Third plea: infringement of Article 87 EC, misuse of powers and infringement of Article 253 EC by a failure to state reasons

111.
    This plea includes three types of argument: those relating to the notion of export aid, those concerning the notions of aid for rescuing and restructuring firms in difficulty and of employment aid and those which provide for the notion of operating aid granted for the purpose of rescheduling past debts.

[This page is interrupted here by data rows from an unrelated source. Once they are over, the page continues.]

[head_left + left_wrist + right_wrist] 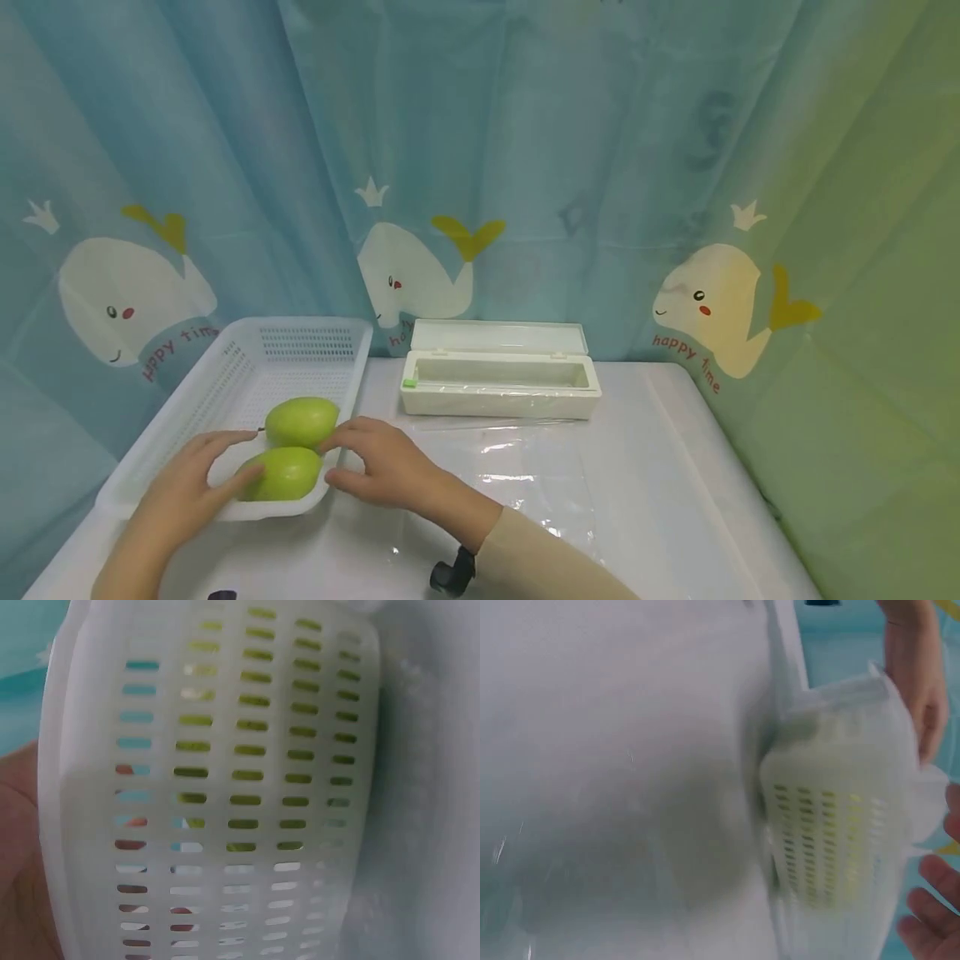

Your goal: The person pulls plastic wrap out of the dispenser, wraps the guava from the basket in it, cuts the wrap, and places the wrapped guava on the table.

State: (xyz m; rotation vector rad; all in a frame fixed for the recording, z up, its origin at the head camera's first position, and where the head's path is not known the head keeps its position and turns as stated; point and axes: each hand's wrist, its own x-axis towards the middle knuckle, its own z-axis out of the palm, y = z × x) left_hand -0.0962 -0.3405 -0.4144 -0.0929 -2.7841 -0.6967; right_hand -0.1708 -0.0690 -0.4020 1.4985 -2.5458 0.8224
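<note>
Two green pears (302, 422) lie side by side in a white slatted plastic basket (247, 346); a thin dark stem shows on the rear one. My left hand (183, 483) reaches over the basket's left side, fingers spread, with its thumb against the front pear (283, 475). Over the right rim, my right hand (382, 462) has loosely bent fingers beside the pears; whether its fingertips touch them I cannot tell. Through the slots of the basket wall (90, 825), the left wrist view shows green fruit. In the right wrist view, the right hand's fingers (937, 907) are spread beside the basket.
A long white box (498, 404) with its lid raised stands at the back middle of the white table (652, 483). From its front, clear plastic film (517, 475) lies across the table. A blue-green curtain (562, 167) with whale prints hangs behind.
</note>
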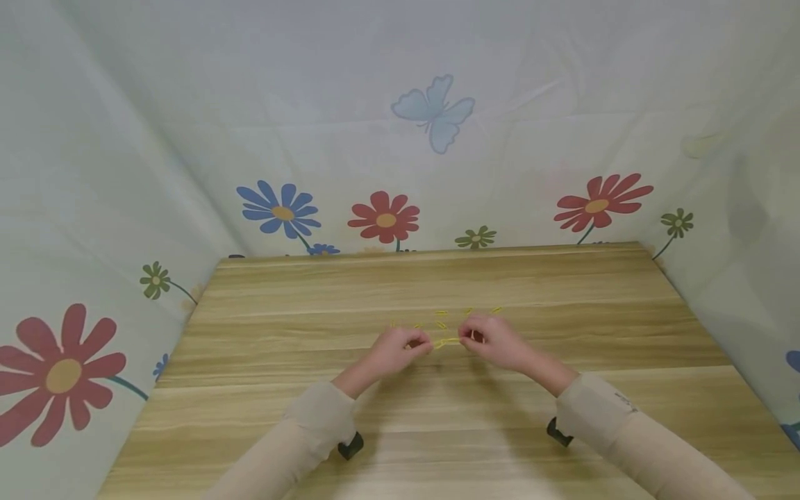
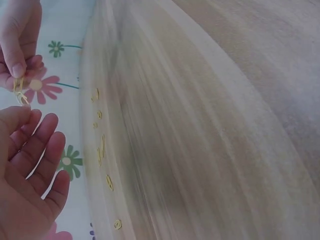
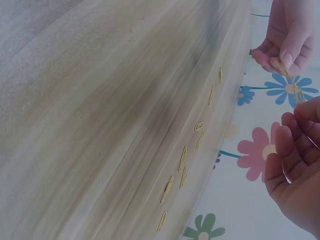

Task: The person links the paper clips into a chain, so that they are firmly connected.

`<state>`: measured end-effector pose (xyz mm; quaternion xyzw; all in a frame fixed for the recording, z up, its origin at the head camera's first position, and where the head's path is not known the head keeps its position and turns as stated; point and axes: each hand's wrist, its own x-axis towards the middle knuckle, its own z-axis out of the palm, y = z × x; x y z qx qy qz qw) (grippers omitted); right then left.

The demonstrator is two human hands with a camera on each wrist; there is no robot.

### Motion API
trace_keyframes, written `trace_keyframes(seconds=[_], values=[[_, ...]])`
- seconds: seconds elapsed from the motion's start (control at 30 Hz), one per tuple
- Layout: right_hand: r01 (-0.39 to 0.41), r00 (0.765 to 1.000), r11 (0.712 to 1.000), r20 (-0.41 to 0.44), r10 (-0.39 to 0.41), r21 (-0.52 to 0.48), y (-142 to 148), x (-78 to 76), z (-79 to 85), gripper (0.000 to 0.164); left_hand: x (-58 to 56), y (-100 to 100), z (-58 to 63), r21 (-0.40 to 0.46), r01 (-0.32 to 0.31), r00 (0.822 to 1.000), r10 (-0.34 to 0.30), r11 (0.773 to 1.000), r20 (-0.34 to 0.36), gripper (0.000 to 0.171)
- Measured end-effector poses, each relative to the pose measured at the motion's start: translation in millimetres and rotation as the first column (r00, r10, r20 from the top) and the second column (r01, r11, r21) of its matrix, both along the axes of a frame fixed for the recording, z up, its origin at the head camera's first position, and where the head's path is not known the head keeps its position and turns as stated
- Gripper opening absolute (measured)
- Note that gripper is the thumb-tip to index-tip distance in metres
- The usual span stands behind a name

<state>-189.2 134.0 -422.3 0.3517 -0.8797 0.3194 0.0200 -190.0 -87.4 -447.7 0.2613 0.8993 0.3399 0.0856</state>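
"So, from my end of the feed: which step?"

"Linking, I'd judge. Two clips (image 1: 446, 342) meet end to end between the left hand (image 1: 394, 349) and right hand (image 1: 496, 342), held above the table (image 1: 437, 451). Hooked or merely crossed: I can't tell."

"Fingers?"

"Left: thumb and forefinger in a narrow pinch at the left end of the two clips. Other fingers fanned, slack. Right: same fine pinch at their right end, remaining fingers loosely bent and spread."

"Anything nearby?"

"Loose clips (image 3: 183, 159), yellow like the held ones, scattered on the table beyond the two clips. Some at a slant."

"Next move, your reading?"

"If only crossed, I'd call for one wire loop worked through the other, small wrist turns. If hooked, a light tug to test. Thin wire; I'd expect it to twist in the fingertips."
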Motion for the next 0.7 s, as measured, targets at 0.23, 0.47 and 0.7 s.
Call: trace_keyframes(seconds=[0.23,0.47,0.7], values=[[-0.008,0.999,1.0,0.033,0.008,-0.012,3,0.1,2.2,0.007,2.2,1,-1.7,0.032,0.02,0.999,-0.021,0.999,0.033,0.019],[-0.012,1.0,1.0,0.017,0.012,-0.007,3,-0.4,1.6,0.006,2.8,8,2.9,0.033,0.0,1.0,-0.001,0.999,0.016,0.032],[-0.031,1.0,0.999,0.003,0.031,-0.004,-1,1.4,2.7,0.006,4.3,17,2.9,0.058,0.05,0.998,-0.047,0.997,-0.052,0.032]])
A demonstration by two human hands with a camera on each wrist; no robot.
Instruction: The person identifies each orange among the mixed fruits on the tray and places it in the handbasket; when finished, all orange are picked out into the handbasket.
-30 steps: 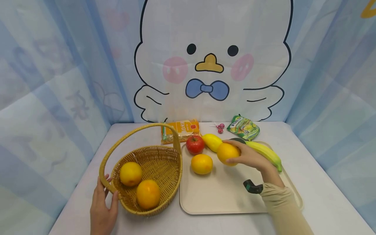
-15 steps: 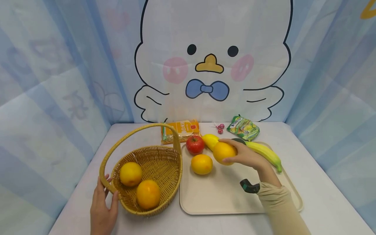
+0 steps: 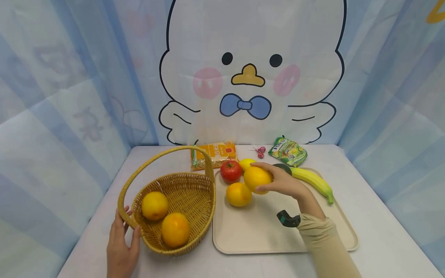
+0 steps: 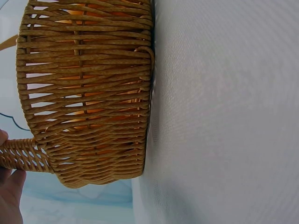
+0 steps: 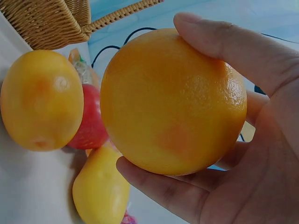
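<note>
In the head view my right hand (image 3: pixel 283 181) holds an orange (image 3: pixel 257 180) above the tray (image 3: pixel 257 235). The right wrist view has thumb and fingers curled round this orange (image 5: pixel 173 102). A second orange (image 3: pixel 238 194) lies on the tray to its left, beside a red apple (image 3: pixel 231 171). My left hand (image 3: pixel 121 247) grips the base of the wicker basket's handle (image 3: pixel 122 193), as the left wrist view confirms at the handle (image 4: pixel 23 155). Inside the basket (image 3: pixel 194 193) are two oranges, one farther back (image 3: pixel 155 205) and one nearer (image 3: pixel 175 230).
Behind the apple is a yellow tapered fruit (image 3: pixel 247 163). A banana (image 3: pixel 313 181) and a partly hidden dark green thing (image 3: pixel 283 167) lie at the tray's back right. Farther back are an orange packet (image 3: pixel 217 154), lollipops (image 3: pixel 260 151) and a green packet (image 3: pixel 288 150).
My right hand has carried the orange leftward over the tray, closer to the orange lying there. The left hand and the basket have stayed where they were.
</note>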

1. Complaints relating to the notion of export aid

- Arguments of the parties

112.
    The applicant takes issue with the contested decision inasmuch as it concluded that the aid at issue must be classified as ‘export aid’. According to the applicant, the Commission arrived at that conclusion not by assessing the aid at issue in the light of the principles set out in Article 87 EC, but by elimination, on the basis of a residual criterion without any basis in the legislation on State aid. In addition, the contested decision justifies the classification as ‘export aid’ by the absence of evidence provided by the Italian authorities as to the effect of exports outside Italy on exports outside Sicily. That being the case, the applicant considers that the Commission has infringed Article 87 EC and misused its powers, since it is for the Commission to establish that the aid in question distorts competition in the common market.

113.
    That conduct is also reflected in the statement of reasons. The case-law of the Court affirms the principle that a decision which contains no information relating to the situation on the market in question, the market share of the undertaking which is the beneficiary of the aid, the patterns of trade in the products in question among Member States and the exports by recipients of the aid does not satisfy the minimum requirements regarding the statement of reasons (see France v Commission and CIRFS and Others v Commission, cited above). The applicant points out that the information referred to in recital 41 of the contested decision as regards Italian exports of citrus fruit, other fruit and vegetables provides no indication as regards the percentage of products which comes from the Region of Sicily, so that the alleged effect of the State aid on Community trade is determined on the basis of the ‘absence of information’, until the Italian authorities prove otherwise.

114.
    The Commission states that even if the applicant's complaints are founded they cannot result in annulment of the contested decision, since they refer to a passage in the account of the grounds which, as explicitly stated in the decision itself, has no effect on the operative part (see recital 55 of the contested decision).

- Findings of the Court

115.
    The applicant's argument that the contested decision concludes that the aid at issue must be classified as export aid has no factual basis, since the decision explicitly states that although that classification was initially envisaged, it was finally abandoned.

116.
    Recital 55 of the contested decision states that, in response to the comments by the Italian authorities contesting the classification of the measure notified as export aid, the Commission took notice of the fact that ‘“sales outside the region” need not necessarily and exclusively mean export out of Italy, and so it will no longer pursue this line in its examination of the aid under this decision’.

117.
    It is true that after stating that the classification as export aid was dropped, recital 55 goes on to say: ‘Nevertheless, as the Commission noted when initiating the procedure, since the method for calculating the aid (see recital 23) seems to correspond to the method for calculating an export aid and given that the national authorities have based their comments on a literal interpretation of Article 6 of Regional Law No 68/95, without supplying documentary evidence on, for instance, exports from the region to elsewhere in Italy and out of Italy, the Commission cannot rule out the fact that the aid may be a de facto export aid.’ Nevertheless, that comment, which merely states the obvious - the fact that the Commission abandons an inquiry does not mean that aid may not at some point be classified as export aid if that is proved to be the case - does not make it possible to conclude, as does the applicant, that the contested decision states that the aid at issue must be classified as export aid.

118.
    Accordingly, the complaints relating to the notion of export aid must be rejected without further consideration, since the Commission explicitly waived pursuit of that classification in the contested decision.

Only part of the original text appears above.